Mars (3,1). Dieu de la guerre, identifié à l'Arès grec, lequel lui transmettra maints traits de sa légende. Il faisait partie de la vieille triade précapitoline, de Jupiter-Mars-Quirinus (cfr note à 2, 475). Les attributs du dieu de la guerre étaient très naturellement le bouclier, la lance et le casque.

Minerve (3,5). Minerve, compagne capitoline de Jupiter, est considérée à Rome comme "la déesse des métiers et de ceux qui les pratiquent" (G. Dumézil). Ovide en reparlera à l'occasion des Quinquatrus des 19 au 23 mars (3, 809-848) et du 12 juin (6, 651-710). Elle est souvent assimilée à la déesse grecque Pallas-Athéna (cfr 3, 7), à la fois déesse guerrière et protectrice des arts. On retrouvera le même type de développement Mars-Minerve en 3, 171-176.

prêtresse romaine (3,9). Ilia (2, 598 ; 3, 39) ou Silvia (2, 383 ; 3, 11) ou R(h)éa Silvia (Tite-Live, 1, 3, 11) est la fille de Numitor, devenue prêtresse de Vesta par la volonté de son oncle Amulius, usurpateur du trône d'Albe, qui voulait la priver de descendance, en la contraignant à la virginité. Mais, comme le narre la suite du récit, le dieu Mars en décida autrement. Cfr aussi 2, 383-422.

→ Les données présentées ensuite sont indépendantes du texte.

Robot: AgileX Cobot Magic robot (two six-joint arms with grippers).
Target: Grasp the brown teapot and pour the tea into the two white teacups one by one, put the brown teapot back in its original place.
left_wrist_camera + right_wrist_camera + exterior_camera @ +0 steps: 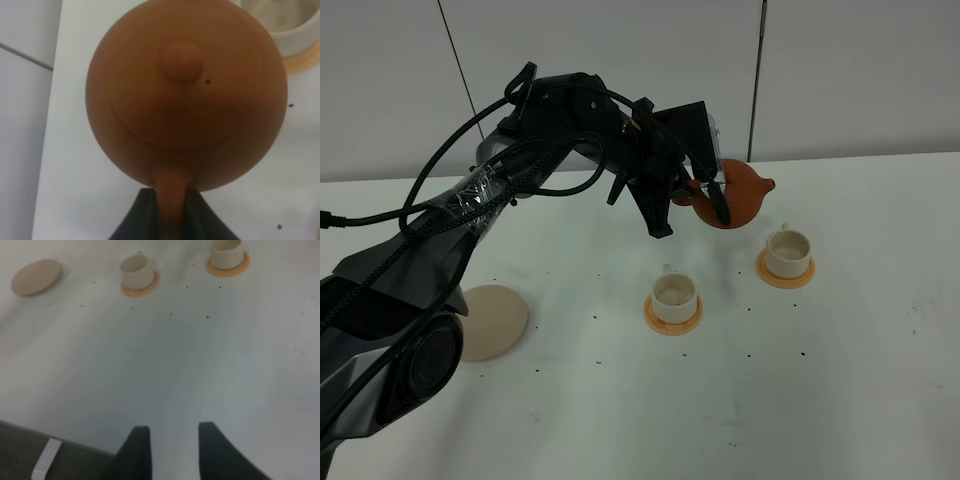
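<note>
Specks dot white table before panelled wall; left tool clamps brown teapot, right tool parted

Quick head count of what was on that tabletop, nothing fancy

There was one teapot, two cups, two orange coasters and one beige saucer, all on a single table. From up high only one arm showed, but the wrist cams gave a left gripper and a right gripper, so two of those. Also a bunch of dark specks on the tabletop, too tiny for me to count exactly.
</note>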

chercher de l'eau (3,12). Pour le service du culte, les Vestales avaient besoin d'eau courante qu'elles allaient chercher quotidiennement à une source dans le bois d'Égérie, près de la porte Capène. Plutarque (Numa, 13, 4) rapporte que Numa a dû "signifier aux vierges de Vesta que l'eau de la source qui arrosait [ce bois] était sainte, pour qu'elles vinssent y puiser chaque jour de quoi asperger et purifier leur temple" (trad. R. Flacelière). Pourrait-on conclure qu'Ovide plaçait dans le bois d'Égérie la rencontre amoureuse entre Mars et Ilia ?

vision de mon sommeil (3,27). C'est le thème célèbre du "Songe d'Ilia" qui remonte à Ennius dont la version nous a été conservée par Cicéron (De la divination, 1, 20, 40). Les récits des deux poètes sont très différents.

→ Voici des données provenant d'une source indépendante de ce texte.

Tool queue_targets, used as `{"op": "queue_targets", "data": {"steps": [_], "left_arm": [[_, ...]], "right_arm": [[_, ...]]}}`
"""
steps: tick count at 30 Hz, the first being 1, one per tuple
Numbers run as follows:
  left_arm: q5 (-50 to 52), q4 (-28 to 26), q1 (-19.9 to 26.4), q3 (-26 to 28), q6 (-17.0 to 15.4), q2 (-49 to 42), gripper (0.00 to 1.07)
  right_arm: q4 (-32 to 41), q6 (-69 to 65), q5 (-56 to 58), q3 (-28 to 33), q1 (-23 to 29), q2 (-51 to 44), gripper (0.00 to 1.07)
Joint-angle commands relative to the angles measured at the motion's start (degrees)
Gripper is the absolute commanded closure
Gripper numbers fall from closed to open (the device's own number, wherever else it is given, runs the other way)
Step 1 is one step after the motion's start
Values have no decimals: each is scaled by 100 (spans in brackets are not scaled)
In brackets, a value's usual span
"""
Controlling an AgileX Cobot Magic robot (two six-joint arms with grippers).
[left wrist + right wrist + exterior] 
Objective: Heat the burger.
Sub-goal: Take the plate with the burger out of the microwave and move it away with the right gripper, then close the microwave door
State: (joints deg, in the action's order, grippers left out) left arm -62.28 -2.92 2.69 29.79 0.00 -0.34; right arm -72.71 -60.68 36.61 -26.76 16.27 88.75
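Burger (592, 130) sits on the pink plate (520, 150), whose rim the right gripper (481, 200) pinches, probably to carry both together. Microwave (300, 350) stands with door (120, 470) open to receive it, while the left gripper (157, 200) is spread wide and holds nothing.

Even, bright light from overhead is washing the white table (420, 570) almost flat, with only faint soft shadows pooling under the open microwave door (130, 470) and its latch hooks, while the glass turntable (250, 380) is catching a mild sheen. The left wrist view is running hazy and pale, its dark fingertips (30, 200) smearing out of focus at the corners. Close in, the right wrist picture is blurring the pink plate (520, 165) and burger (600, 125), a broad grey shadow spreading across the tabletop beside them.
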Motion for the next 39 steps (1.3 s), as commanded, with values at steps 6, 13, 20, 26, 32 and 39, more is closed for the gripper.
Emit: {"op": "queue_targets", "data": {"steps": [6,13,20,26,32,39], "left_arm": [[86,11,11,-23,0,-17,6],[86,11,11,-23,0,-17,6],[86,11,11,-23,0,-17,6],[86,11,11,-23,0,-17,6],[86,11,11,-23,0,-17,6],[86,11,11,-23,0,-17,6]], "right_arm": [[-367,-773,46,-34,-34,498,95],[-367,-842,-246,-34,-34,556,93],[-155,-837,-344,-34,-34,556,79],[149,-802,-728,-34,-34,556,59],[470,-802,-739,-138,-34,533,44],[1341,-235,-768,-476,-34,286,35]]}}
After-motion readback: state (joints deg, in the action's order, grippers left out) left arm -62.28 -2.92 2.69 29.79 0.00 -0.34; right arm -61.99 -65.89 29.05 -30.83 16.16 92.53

feux d'Ilion (3,29). Les Vestales étaient chargées de veiller sur le feu sacré de Vesta. Pour Virgile, Énéide, 2, 296-297, Énée est censé avoir ramené Vesta de Troie, c'est-à-dire d'Ilion. Dans le présent passage, Ovide semble suivre cette tradition, qui n'est évidemment pas défendable sur le plan historique. Vesta, tout comme les Pénates d'ailleurs, est une divinité italique, qui ne vient pas de Troie. En 3, 142 aussi, il sera question de cette prétendue origine troyenne de la Vesta romaine.

bandelette de laine (3,30). La vitta est une bandelette d'une forme particulière que portaient les Vestales, ainsi que certains prêtres. Elle était blanche, une couleur symbolisant la pureté. La chute de cette bandelette est un présage très clair.

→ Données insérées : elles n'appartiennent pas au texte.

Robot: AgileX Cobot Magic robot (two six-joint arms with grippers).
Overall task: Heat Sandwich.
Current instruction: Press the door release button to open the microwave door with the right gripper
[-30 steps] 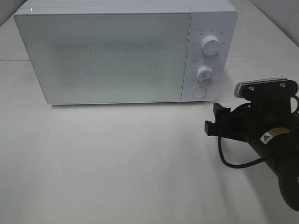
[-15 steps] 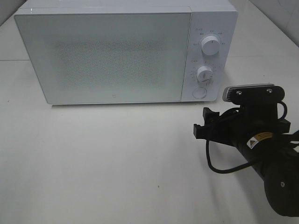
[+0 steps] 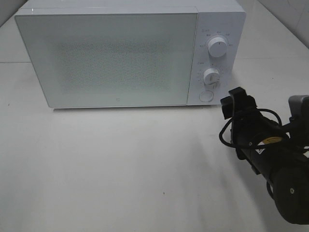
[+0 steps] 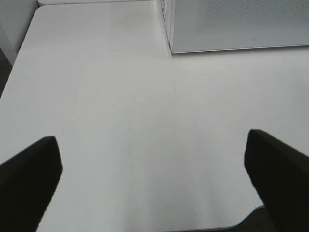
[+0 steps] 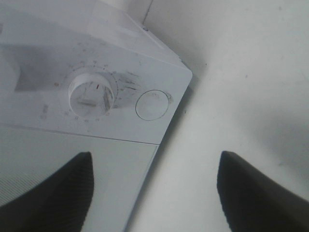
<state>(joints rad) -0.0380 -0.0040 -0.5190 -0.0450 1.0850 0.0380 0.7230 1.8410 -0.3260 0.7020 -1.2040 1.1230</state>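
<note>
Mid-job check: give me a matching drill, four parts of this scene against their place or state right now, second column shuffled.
Things:
1. microwave door
2. round button
3. right gripper
4. left gripper

Place or state:
A. open, facing the control panel
B. open over the table, no controls in its camera view
C. shut
D. below both dials

Pairs: 1-C, 2-D, 3-A, 4-B.
</note>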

deux palmiers (3,31). Ces deux palmiers qui surgissent de la bandelette tombée à terre symbolisent respectivement les deux jumeaux fondateurs de Rome. Romulus, destiné à régner et à devenir un dieu, est naturellement le plus grand.

oncle paternel (3,35). Amulius qui veut tuer les deux enfants.

pivert (3,37). Le pivert (picus en latin) et la louve sont des animaux consacrés à Mars. Dans les récits du sauvetage des enfants, la louve est souvent seule à intervenir ; mais certaines versions accordent également un rôle au pivert : ainsi Plutarque (Romulus, 4, 2) : "On raconte que les enfants [...] furent allaités par une louve et qu'un pivert venait l'aider à les nourrir et à les protéger. Ces animaux passent pour être consacrés à Mars." Picus est chez Virgile le père de Faunus (Énéide, 7, 48) et l'un des premiers rois du Latium (Énéide, 7, 171) : il avait été transformé en oiseau par Circé (Énéide, 7, 189-191).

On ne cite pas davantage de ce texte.